Mon travail est traversé par la mise en scène dans les environnements naturels et urbains que je rencontre. Je mets ces actions éphémères en place en suivant un protocole de travail : une personne, un lieu et un habit avec l’intention d’interroger la manière dont nous pouvons faire corps avec notre environnement. Dans ma série photographique Habit-A, le vêtement est un moyen d’interroger le corps ; corps moral, politique, physique et psychique. Je mets en scène des sculptures vivantes. Le corps est dissimulé dans l’espace par mimétisme des formes et des couleurs. Ce sont des actions de courte durée, des performances réalisées en solitaire, que je mène moi-même dans l’intention d’incarner le paysage. Je suis immobilisée sous un vêtement pour imiter l’architecture précaire à côté de laquelle je me place. Je mesure l’espace avec mon corps ; en échos aux théories de l’architecte Romain Vitruve pour qui le corps humain est le point de référence à partir duquel l’architecture est construite.

En janvier, lors de ma première résidence de recherche au Bel Ordinaire, j’ai découvert le Village Emmaüs, près de Pau. N’ayant pas pu approfondir cette exploration à l’époque en raison d’un projet déjà défini, j’ai néanmoins effectué un premier repérage des habitations de petite échelle. Aujourd’hui, le BO m’accueille à nouveau pour un court séjour afin d’y réaliser des mises en scène photographiques pour mon projet Habit-A.

L’habit est notre premier habitat, notre seconde peau. À travers cette série, j’explore l’idée de l’abri – textile ou architectural – à la fois comme symbole de protection et de vulnérabilité. J’interroge la frontière entre dedans et dehors, cet entre-deux où l’environnement et l’individu se rencontrent.

Village Emmaüs mettra à ma disposition des vêtements pour mes mises en scène. Ces photographies viendront enrichir la série Habit-A, lui offrant ainsi une perspective géographique plus large. J’ai également prévu de poursuivre le projet Habit-A lors d’une résidence en Lituanie en octobre 2025 et en janvier 2026.

Après mon séjour de recherche, avril 2025:

Pendant mon séjour de recherche au Bel Ordinaire, j’ai poursuivi le développement de ma série photographique au long cours, Habit-A.
J’ai arpenté le village Emmaüs à Lescar, en prenant le temps d’observer ces habitats précaires, parfois construits avec peu de moyens, d'autres plus spectaculaires, très colorés, ou encore de simples caravanes modestes.

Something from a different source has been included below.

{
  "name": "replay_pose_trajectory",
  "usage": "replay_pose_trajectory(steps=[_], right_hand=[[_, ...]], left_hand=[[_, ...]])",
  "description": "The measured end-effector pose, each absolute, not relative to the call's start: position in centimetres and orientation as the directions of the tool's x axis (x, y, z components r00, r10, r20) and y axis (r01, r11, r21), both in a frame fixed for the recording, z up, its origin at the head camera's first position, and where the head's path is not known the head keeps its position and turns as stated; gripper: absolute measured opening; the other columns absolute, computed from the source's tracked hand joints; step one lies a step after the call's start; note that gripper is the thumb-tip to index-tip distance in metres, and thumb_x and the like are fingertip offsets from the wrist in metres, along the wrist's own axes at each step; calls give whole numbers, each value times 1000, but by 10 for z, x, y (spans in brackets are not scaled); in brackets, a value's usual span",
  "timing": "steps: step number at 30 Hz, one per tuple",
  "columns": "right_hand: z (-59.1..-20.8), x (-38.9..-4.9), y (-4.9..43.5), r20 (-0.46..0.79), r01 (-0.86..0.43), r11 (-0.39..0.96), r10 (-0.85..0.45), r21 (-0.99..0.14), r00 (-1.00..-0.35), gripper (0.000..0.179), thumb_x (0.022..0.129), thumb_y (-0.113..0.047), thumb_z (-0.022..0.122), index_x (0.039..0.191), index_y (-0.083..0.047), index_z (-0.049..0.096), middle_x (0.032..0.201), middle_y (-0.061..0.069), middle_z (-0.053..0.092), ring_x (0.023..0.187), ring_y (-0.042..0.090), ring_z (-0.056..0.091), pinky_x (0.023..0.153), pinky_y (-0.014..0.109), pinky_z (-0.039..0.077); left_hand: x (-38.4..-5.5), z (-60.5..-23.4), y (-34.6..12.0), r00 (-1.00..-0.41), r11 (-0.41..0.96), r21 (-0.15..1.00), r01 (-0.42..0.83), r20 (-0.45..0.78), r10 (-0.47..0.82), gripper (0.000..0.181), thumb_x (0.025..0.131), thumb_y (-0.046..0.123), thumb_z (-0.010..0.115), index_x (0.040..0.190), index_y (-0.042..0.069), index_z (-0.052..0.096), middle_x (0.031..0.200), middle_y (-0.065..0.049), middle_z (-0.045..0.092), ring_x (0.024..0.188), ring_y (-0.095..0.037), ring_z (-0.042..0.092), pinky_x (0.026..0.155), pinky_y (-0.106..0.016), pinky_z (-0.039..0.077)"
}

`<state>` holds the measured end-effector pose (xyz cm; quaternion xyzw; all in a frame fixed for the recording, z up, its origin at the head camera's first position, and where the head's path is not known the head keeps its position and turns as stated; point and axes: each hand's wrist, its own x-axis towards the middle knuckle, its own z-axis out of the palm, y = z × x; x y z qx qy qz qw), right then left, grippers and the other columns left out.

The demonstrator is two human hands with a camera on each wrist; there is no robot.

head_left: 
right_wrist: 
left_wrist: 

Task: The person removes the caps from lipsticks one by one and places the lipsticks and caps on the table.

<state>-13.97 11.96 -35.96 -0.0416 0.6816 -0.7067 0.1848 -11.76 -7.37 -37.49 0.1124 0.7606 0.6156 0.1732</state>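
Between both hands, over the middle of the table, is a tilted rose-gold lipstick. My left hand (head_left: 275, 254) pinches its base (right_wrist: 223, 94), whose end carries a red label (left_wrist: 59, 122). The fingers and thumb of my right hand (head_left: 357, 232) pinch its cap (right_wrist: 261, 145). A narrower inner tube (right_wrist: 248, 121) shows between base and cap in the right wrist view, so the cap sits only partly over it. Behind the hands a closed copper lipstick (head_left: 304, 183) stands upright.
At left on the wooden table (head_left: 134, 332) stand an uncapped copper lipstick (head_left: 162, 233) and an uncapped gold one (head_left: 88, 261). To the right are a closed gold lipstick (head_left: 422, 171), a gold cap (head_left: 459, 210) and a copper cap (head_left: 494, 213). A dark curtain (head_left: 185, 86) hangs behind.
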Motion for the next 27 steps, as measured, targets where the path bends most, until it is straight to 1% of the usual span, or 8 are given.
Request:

Je me suis rendue dans la réserve d’Emmaüs — là où les vêtements sont triés avant leur mise en vente — pour y choisir avec soin des pièces, en prêtant une attention particulière à leurs couleurs, en écho aux teintes des habitations rencontrées dans ce véritable petit village.

Le fait de pouvoir revenir et recommencer mes mises en scène dans les mêmes lieux, pendant une semaine, m’a permis de mieux connaître l’environnement et ses détails. La météo n’était pas toujours clémente — trop de pluie, ou au contraire un soleil trop fort — ce qui m’a donné envie de revenir à une autre saison, pour capter différemment les couleurs du ciel et de la végétation.

Jour après jour, j’ai commencé à remarquer les petits objets déposés devant les façades ou accrochés aux murs : des pots de fleurs, des marionnettes décoratives, des chaussures sur le pas de la porte… Cela m’a amenée à la conclusion qu’il me faudrait revenir à nouveau, avec cette expérience du lieu désormais acquise. L’idée serait de me mettre en scène devant les habitats qui me touchent le plus, en laissant de côté ceux qui sont trop spectaculaires ou colorés. Je souhaite intégrer dans mes mises en scène des objets glanés à Emmaüs, pour mieux maîtriser les correspondances entre l’habitat et la figure que j’y incarne. Cette nouvelle semaine de recherche est passée très vite, mais je ressors reconnaissante de cette expérience qui m’a permis de faire avancer ma réflexion sur la série Habit-A, ainsi que sur ma manière de travailler.